Sitting on a plastic stool beside her, Blackstone fiddled with his remote, calling up her vital statistics. He had mixed feelings about the compulsory equipping of women, because there were huge medical benefits. Perfect sight and hearing for all, and a range of diagnostics at the touch of a button, made his job easier. Preventative medicine could be automated, and it was simple to isolate infections and stop other people being infected. Equipping was first introduced to slow the spread of Covid, and the results were miraculous. Blackstone had been working in a Covid hospital at the time, conscripted to the NHS for the duration, and every patient was chipped, which saved thousands of lives. But as with everything the Reformists did, the good things had to be weighed against the costs to personal freedoms. And yet, after forty years, no one worried about that sort of thing anymore. No one really mentioned gender equality or complained about the way women were treated, because they were used to it, and it was all just part of everyday life. His daughters were both fully-equipped on their twelfth birthdays, as per the law, and they did not know any different way to live. Blackstone realised that when his generation died out, there would be no one left to disapprove.

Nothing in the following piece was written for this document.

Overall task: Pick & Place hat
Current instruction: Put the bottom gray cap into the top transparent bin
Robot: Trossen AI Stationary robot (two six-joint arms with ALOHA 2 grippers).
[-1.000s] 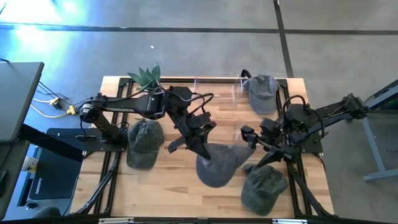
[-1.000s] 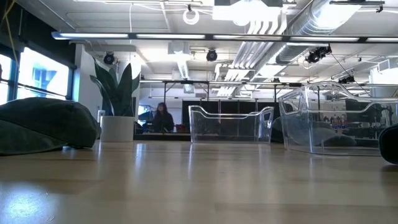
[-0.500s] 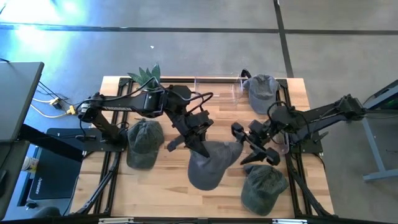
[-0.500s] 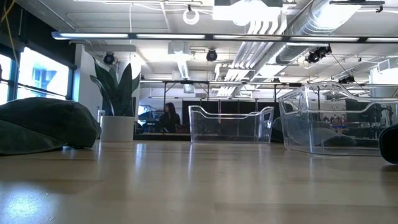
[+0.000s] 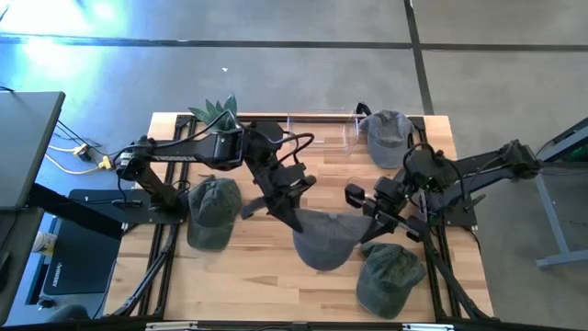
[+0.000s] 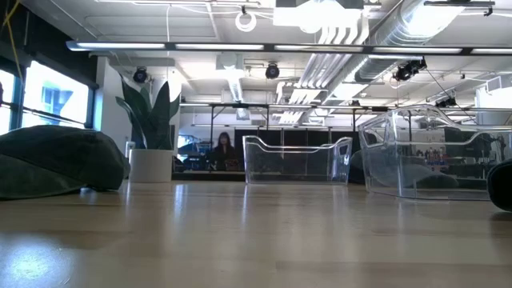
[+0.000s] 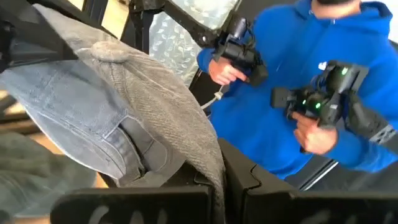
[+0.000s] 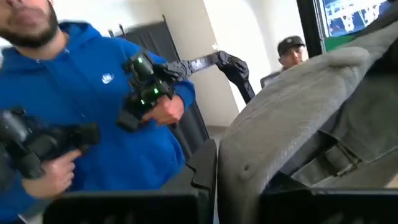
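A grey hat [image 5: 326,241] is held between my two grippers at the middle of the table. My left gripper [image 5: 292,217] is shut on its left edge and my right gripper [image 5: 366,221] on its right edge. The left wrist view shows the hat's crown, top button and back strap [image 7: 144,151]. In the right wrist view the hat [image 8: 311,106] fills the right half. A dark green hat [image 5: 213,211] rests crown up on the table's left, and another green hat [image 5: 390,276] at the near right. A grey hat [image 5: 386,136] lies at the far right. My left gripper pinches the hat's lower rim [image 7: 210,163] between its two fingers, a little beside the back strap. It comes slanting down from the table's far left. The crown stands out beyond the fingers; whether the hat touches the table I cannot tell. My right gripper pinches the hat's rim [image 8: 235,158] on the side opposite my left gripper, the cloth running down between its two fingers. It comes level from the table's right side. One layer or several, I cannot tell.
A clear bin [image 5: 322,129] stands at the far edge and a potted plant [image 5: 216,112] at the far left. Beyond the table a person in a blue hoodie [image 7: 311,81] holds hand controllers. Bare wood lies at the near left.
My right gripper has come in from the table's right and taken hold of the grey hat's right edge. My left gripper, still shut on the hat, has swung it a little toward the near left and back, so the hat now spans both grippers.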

Caris shifted in her sleep, pulling the blanket back over her, and he wondered if she was waking up. He had sedated all four women when they reached the Chapter House, because they were all extremely distressed at the sight of four men waiting for them. And then, after Miss Cooper had stripped them out of their habits, he had discovered her injuries. So, he had kept her out of it, all day, giving her a chance to heal and recover. She was switched off, as women commonly were at night, certainly all nuns, but he turned her eyes and ears back on to see if she was conscious. And that made him think of Caroline. She was never switched off at home, and the only time her punishment chips were activated was if she earned an auto punishment, or was in the care of another keeper for some reason, and was deemed to have sinned. And they avoided those situations wherever possible. But bringing her with him to Ellington Manor was unavoidable.